Alison Cao: I am currently a fourth-year undergraduate student studying design at Stanford. It’s actually going to take five years

to complete my undergrad, though, because I started out here as a comparative literature major. I did that for two years, but took a bunch of random classes, a bunch of art classes and some poetry along the way. Then, the summer before my junior year, I felt like I had kind of hit my peak regarding my ability to write critically— which is not actually true, I've discovered since then, but I decided I just didn't want to be doing that anymore.
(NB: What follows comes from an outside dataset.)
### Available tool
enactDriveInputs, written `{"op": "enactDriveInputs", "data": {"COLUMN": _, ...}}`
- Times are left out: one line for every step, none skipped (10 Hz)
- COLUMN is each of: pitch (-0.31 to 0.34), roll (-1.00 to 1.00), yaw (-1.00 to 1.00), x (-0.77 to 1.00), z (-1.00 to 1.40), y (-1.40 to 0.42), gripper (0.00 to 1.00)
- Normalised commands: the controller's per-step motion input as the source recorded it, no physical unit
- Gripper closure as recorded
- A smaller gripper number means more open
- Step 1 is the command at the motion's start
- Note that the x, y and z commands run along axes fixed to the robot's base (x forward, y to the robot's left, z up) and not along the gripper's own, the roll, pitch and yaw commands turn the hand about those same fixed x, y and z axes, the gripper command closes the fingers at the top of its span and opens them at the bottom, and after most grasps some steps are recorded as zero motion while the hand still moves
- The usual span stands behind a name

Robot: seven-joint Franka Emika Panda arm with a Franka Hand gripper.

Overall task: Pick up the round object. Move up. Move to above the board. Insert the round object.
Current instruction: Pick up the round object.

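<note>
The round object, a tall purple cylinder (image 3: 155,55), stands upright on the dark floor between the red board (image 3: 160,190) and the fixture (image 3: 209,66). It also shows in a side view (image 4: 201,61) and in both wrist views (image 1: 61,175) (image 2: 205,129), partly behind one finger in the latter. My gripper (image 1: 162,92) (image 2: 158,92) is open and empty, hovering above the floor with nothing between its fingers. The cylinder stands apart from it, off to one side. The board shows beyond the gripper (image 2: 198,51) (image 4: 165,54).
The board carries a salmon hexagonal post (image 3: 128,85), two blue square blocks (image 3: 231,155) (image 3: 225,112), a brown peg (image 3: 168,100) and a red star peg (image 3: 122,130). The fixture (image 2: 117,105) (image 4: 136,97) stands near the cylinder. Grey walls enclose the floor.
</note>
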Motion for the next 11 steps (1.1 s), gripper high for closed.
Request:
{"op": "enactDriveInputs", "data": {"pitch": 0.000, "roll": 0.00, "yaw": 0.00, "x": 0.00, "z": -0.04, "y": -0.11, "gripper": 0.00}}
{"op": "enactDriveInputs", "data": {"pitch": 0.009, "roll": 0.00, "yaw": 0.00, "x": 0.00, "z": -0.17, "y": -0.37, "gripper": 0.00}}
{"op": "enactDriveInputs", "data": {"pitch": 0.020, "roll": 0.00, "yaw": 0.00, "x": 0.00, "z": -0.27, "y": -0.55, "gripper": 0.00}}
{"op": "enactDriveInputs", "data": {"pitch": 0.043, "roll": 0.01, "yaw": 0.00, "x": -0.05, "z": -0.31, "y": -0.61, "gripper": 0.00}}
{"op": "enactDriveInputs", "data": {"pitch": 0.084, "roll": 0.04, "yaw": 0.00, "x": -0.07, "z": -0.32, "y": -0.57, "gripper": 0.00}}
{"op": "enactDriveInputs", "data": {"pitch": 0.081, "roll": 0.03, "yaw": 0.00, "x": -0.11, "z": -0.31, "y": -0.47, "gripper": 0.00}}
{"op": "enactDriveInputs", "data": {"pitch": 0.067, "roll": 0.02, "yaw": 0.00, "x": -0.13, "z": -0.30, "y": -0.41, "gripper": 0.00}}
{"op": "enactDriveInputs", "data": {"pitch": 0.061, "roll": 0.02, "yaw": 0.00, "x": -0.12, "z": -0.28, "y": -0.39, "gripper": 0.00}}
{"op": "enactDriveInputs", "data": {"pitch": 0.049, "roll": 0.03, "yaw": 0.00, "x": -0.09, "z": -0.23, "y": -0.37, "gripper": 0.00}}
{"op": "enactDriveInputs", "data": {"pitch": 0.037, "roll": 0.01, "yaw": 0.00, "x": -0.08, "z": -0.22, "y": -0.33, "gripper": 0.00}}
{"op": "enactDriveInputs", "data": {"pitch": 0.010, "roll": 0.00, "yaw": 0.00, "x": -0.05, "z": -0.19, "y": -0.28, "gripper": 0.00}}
I had been writing pretty intensely, both poetry and prose, since I was 14. My high school was super writing heavy, so I just wanted to do something else, something different and something that makes me feel more stable about my future career path as well. So, I switched to design on the physical manufacturing track. But switching meant I had to take calculus starting from the very lowest level, and it's been a freaking trip! I recently went through one of the hardest academic quarters of my life taking calculus and engineering at the same time. There just came a point where my brain couldn't do it anymore. It felt like I was walking uphill and there was a river going the other way all around me for ten weeks straight. So, I read a lot of poetry that quarter, which actually kind of saved me in a lot of ways.
AC: I read a lot of Frank Bidart. I read his “Hour of the Night,” and then the “Second” and “Third” [in the] Hour of the Night series. The things he can do with lineation, and images— it was really good. Also, Maria Tsataeva, one of the great Russian fable poets. Louise Glück, obviously. A lot of dead white people— but sometimes they really do have something to say, you know?! And literally yesterday, I read “The Heat Bird” by Mei Mei Berssenbrugge. It felt kind of like a galaxy was exploding my brain. She was able to describe things you see around you, with such precision that I felt divine. Also, Zong! by M. NourbeSe Philip was incredible. It was contending with language and the subject matter in a vastly different way than most of their stuff I mentioned. I read that book when I was a freshman and it remains a touchstone whenever I want to think about the incapacity of language to express something.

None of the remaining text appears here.